## Your objective
Word for word, return the lines from the start of the entries below through the line that has "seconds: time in".

Collected data entries:
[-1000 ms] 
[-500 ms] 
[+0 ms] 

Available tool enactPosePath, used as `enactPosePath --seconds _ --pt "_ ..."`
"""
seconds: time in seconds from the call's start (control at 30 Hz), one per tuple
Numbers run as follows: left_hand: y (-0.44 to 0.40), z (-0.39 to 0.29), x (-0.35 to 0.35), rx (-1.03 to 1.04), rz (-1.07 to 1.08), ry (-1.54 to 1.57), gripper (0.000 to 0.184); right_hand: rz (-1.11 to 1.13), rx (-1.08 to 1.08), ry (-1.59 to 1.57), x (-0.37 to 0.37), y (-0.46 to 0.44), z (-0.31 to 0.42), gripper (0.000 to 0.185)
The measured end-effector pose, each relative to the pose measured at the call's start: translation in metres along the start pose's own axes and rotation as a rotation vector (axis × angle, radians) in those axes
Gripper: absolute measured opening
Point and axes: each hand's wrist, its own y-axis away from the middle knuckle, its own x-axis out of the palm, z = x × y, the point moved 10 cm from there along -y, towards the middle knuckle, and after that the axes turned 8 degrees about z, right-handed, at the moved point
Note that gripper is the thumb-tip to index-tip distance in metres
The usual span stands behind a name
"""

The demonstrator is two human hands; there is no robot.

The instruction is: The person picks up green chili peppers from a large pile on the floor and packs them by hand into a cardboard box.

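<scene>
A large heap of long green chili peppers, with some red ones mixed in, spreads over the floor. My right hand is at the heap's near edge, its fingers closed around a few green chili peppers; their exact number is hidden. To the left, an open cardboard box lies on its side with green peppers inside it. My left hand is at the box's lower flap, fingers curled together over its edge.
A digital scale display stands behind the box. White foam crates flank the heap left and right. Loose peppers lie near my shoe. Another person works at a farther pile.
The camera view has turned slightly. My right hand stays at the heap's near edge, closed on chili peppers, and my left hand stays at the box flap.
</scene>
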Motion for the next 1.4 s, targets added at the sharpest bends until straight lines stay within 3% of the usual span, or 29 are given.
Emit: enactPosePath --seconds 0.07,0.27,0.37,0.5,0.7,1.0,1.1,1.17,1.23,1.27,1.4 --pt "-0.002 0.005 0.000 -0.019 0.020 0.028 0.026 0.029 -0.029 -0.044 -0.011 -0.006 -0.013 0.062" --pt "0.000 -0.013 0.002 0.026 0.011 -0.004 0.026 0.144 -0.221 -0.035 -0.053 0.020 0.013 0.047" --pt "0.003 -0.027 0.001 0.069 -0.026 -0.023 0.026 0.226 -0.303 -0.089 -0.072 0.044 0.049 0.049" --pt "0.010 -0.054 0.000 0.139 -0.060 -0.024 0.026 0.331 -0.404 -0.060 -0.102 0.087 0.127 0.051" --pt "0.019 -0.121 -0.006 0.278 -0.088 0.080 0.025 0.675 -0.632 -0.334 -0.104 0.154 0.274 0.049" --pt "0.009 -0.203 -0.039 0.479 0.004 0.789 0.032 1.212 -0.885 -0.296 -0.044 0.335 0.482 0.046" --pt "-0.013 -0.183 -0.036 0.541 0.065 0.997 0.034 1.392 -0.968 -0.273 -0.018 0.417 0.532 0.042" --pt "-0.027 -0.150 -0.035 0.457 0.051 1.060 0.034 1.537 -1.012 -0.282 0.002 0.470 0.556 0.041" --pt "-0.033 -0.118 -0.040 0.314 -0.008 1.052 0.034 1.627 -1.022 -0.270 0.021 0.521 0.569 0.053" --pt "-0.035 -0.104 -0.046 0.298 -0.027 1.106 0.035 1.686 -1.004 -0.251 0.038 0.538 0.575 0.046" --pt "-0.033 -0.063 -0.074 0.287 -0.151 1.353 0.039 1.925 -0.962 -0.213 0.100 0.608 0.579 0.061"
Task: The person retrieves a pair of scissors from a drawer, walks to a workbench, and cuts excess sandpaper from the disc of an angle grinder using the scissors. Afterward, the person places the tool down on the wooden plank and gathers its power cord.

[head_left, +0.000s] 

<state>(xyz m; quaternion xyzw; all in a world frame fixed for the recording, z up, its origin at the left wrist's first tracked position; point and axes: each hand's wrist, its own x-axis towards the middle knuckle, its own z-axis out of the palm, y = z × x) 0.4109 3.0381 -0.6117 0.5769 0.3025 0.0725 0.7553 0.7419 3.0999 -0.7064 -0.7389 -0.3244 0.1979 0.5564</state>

## Expected answer
[-1000 ms] 
[-500 ms] 
[+0 ms] 

Available tool enactPosePath, used as `enactPosePath --seconds _ --pt "_ ..."`
"""
seconds: time in seconds from the call's start (control at 30 Hz), one per tuple

There is no more to the exercise.